- [PROBLEM REQUIREMENTS]: Copy the records below word for word, from the first line through the line that contains "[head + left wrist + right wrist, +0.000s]", and leave out any pictures.

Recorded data

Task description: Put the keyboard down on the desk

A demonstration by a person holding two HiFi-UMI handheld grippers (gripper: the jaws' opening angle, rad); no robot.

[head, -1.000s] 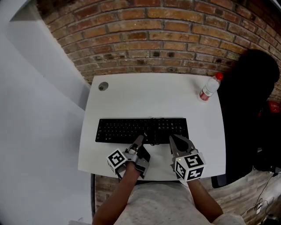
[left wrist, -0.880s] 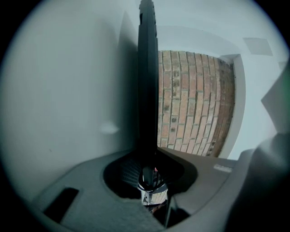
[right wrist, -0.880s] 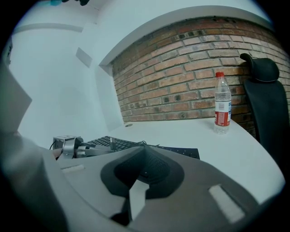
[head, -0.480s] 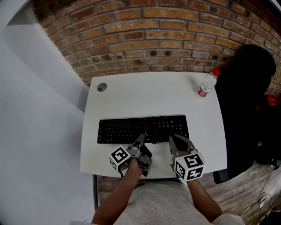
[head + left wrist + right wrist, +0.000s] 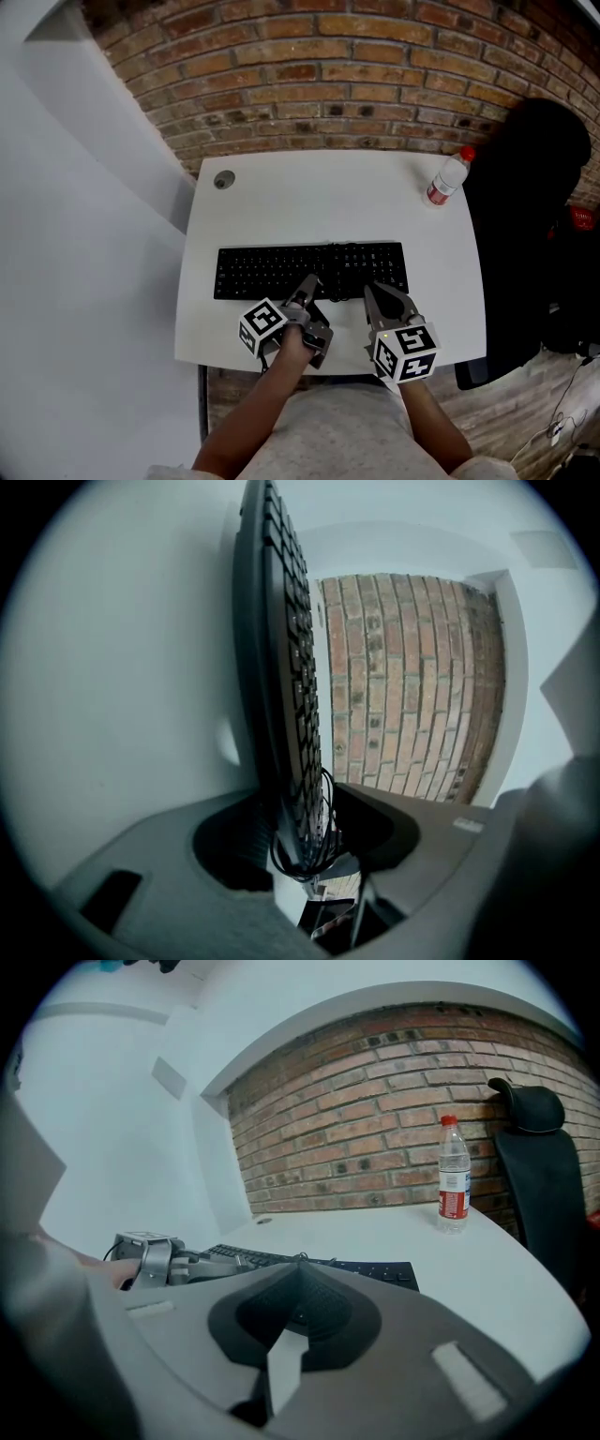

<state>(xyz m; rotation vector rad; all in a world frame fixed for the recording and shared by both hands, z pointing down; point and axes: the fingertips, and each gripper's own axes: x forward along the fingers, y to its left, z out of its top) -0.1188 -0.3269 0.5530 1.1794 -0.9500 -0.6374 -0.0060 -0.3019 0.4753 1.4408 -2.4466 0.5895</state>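
Jaws L gripper (image 5: 298,808) just opening, keyboard (image 5: 281,272) btwn | rolled sideways

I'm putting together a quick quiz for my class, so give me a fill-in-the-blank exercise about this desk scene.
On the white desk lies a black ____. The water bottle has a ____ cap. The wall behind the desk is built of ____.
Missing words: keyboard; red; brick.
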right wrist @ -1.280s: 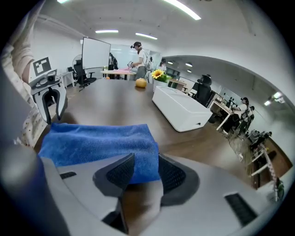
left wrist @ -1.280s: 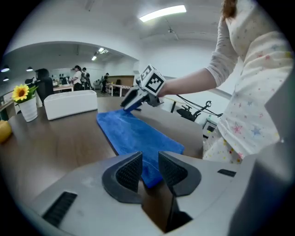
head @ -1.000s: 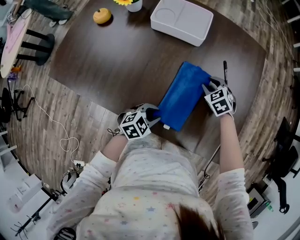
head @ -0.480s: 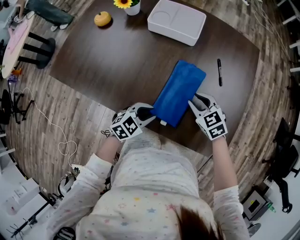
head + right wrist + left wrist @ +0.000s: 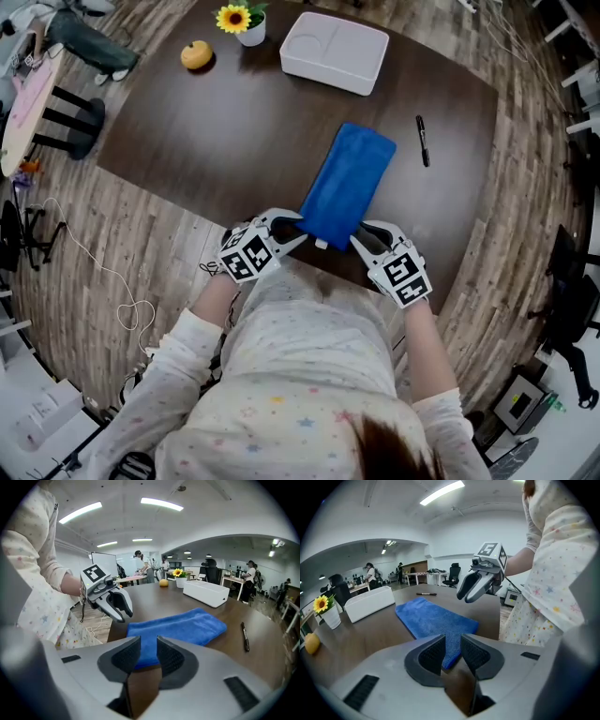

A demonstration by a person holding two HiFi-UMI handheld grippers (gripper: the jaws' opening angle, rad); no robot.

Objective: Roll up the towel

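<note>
1. Towel (image 5: 347,183), blue, lies flat and unrolled on the dark bench (image 5: 234,131). It is a long strip running away from the person, and its near short end reaches the bench's edge.
2. From the head view, the left gripper (image 5: 289,229) sits just beside the towel's near left corner and the right gripper (image 5: 364,236) just beside the near right corner, with that end between them. A small white tag (image 5: 322,245) on that end shows only from above.
3. The left gripper view shows what the head view cannot. Its two dark pads stand a narrow gap apart with nothing pinched, and the towel's corner lies on the bench past the tips. This gripper is released.
4. The right gripper view shows the same. Its pads are slightly parted and hold nothing, and the towel stretches away beyond them.
5. Each gripper view also catches the other gripper side-on, raised clear of the towel with its jaws apart.
6. Past the towel lie a black pen (image 5: 422,141) to the right, a white tray (image 5: 335,52) at the far side, a potted sunflower (image 5: 236,21) and a small orange fruit (image 5: 196,55).
7. Only the gripper views show the room: ceiling lights, desks and people far off. Only the head view shows the wooden floor (image 5: 122,234) and a white cable (image 5: 112,272) lying on it.
</note>
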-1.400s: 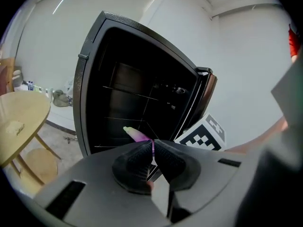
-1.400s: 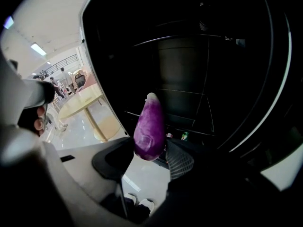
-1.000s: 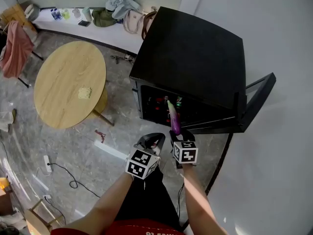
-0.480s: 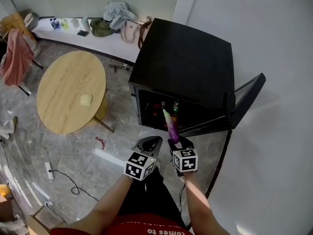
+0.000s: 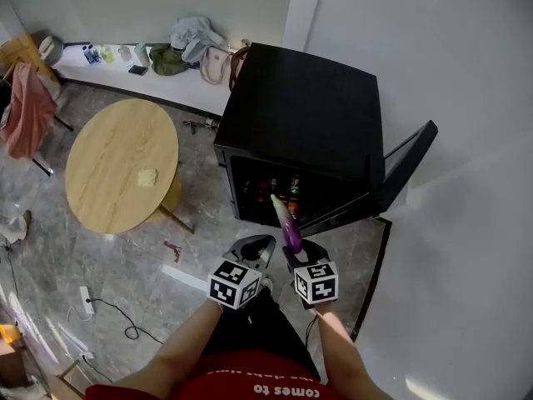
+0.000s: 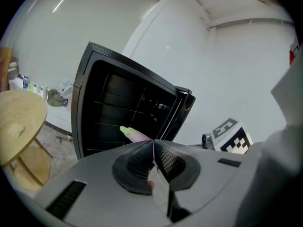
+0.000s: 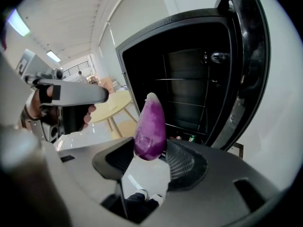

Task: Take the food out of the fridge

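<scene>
1. The round wooden table [image 5: 117, 161] at far left is the likely place to set food down. It is well apart from the fridge, so carry steadily. One small pale item [image 5: 147, 177] already lies on it; aim for a bare part of the top.
2. The left gripper [image 6: 153, 151] has its jaws pressed together with nothing between them. It is free to steady or catch.
3. The right gripper [image 7: 151, 151] is clamped on the fat end of a purple eggplant [image 7: 150, 126]. The eggplant is out of the fridge, in front of its opening, with the pale tip pointing away. The hold is low on a rounded, tapering body, so keep firm pressure and avoid tilting.
4. The black fridge [image 5: 308, 115] holds a few small colourful things [image 5: 279, 188] on its lower shelf, perhaps cans; it is too dark to tell.
5. Its door [image 5: 406, 167] stands open at right; swing clear of it.
</scene>
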The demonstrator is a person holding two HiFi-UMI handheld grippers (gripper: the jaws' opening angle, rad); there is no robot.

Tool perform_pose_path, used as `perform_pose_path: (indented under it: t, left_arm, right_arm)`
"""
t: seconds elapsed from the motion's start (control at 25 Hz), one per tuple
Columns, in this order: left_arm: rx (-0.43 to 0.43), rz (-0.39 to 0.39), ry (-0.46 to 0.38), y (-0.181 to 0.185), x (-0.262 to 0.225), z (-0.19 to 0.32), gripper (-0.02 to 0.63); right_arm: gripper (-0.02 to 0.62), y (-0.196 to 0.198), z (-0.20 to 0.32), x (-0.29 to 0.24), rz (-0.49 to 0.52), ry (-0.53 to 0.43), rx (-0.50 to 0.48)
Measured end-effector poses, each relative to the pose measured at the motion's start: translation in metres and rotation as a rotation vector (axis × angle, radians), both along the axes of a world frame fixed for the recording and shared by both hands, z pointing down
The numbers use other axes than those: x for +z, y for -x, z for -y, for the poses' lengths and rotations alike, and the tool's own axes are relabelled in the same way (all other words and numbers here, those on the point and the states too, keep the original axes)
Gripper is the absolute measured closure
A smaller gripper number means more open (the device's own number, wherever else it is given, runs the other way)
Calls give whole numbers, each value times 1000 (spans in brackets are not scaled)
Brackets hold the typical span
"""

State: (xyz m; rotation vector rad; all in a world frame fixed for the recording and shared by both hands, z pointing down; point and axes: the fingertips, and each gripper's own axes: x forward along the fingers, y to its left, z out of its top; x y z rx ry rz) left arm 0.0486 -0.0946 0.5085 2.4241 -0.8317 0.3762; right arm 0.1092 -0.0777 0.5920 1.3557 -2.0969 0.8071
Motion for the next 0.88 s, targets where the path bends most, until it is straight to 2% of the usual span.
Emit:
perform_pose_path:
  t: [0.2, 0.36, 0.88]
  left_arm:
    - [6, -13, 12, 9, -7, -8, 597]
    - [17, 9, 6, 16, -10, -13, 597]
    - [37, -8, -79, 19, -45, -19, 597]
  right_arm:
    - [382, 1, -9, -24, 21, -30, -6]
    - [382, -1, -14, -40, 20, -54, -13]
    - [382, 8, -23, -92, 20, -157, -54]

- [SOLUTION TO THIS TASK]:
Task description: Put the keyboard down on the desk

A demonstration by a person holding two HiFi-UMI handheld grippers (gripper: the jaws' opening angle, rad); no robot.

[head, -1.000s] 
[left wrist, -0.880s] 
[right wrist, -0.880s] 
[head, -0.480s] 
[head + left wrist + right wrist, +0.000s] 

The output requires nothing else.